3. setting up MPO halogenase activity unit (U), setting MPO halogenase activity unit (U) is at NaI-TMB of the present invention Under the conditions of method measures MPO halogenase activity, within 1 minute, MPO aoxidizes Cl-, produce equivalent HOCl (umol/ml/min, U).The present invention It is standard substance with pure HOCl solution, prepares 0,40,80,120,160,200umol HOCl solution standard, HOCl oxygen Change TauNH2, generate TauNHCl, at I-Under catalysis, TauNHCl aoxidizes MTB, forms blue product, uses wavelength 650nm, measures OD Value.Determine variable concentrations HOCl standard substance OD value, draw out HOCl standard concentration and OD value affinity criterions curve, calculate The slope of curve (K): such as K=(HOCl 120nmo-80umol)/(120umol OD value-80umolOD value).Measure pure further Change MPO halogenase activity unit (U).

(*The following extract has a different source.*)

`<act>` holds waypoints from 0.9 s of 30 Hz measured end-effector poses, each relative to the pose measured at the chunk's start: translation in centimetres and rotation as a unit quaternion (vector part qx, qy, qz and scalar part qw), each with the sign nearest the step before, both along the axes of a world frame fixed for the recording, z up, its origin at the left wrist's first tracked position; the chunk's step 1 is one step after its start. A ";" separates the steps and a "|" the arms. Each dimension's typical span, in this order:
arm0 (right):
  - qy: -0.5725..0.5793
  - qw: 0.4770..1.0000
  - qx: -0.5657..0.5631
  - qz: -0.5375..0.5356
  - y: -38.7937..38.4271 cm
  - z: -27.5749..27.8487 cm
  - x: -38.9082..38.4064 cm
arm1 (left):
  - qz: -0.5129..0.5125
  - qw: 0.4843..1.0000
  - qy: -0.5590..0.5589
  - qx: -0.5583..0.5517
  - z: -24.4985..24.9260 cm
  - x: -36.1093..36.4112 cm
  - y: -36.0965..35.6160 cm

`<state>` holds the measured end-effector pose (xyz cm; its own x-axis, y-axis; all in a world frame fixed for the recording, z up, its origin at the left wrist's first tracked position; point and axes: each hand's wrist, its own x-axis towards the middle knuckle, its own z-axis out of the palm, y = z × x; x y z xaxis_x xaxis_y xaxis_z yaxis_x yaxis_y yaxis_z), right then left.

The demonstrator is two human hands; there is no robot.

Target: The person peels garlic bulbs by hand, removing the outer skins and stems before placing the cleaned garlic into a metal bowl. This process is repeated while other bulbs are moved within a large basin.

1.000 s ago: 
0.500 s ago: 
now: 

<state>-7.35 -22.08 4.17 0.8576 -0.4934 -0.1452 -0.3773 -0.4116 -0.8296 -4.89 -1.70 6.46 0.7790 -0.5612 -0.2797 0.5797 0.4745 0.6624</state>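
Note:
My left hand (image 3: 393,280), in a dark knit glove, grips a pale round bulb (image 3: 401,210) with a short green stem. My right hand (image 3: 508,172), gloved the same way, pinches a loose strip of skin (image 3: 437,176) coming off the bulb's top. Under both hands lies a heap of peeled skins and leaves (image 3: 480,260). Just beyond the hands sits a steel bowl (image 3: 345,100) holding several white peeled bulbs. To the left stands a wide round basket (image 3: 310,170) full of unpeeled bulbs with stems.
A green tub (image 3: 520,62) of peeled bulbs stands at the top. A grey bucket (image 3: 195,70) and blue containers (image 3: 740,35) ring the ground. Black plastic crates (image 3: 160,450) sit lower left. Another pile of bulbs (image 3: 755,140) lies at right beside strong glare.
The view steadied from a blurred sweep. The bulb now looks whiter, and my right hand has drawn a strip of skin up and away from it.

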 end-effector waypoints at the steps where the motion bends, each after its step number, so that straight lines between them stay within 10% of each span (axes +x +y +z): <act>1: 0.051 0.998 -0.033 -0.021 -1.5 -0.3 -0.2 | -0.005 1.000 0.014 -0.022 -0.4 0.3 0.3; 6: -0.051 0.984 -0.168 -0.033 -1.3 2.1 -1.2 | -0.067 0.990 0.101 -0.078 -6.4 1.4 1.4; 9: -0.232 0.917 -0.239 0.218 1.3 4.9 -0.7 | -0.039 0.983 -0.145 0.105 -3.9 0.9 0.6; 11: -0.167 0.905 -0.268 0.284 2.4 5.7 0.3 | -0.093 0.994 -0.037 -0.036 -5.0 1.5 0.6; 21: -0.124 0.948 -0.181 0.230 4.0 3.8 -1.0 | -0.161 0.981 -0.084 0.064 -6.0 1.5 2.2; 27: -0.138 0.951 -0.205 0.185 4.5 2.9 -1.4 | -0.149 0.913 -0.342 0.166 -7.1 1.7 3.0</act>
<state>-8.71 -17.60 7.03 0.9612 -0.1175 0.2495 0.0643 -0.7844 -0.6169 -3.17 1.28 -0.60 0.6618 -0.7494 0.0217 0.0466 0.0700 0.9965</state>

4. mensuration purification MPO halogenase activity unit (U), 20ul purification MPO(0,50,100,200,400,800ng/ Ml) react with zymolyte (TauNH2, NaI, TMB), produce oxidized form TMB, react in blueness, the mensuration differential responses time (0, 5,10,15min), 650nm wavelength OD value, calculate MPO halogenase activity unit according to below equation: such as 200ng/ml MPO halogen Change unit of enzyme activity (umol/ml/min, U)=K (200ng/ml MPO OD5min-200ng/ml MPO OD0min)/5min/ 0.05ml。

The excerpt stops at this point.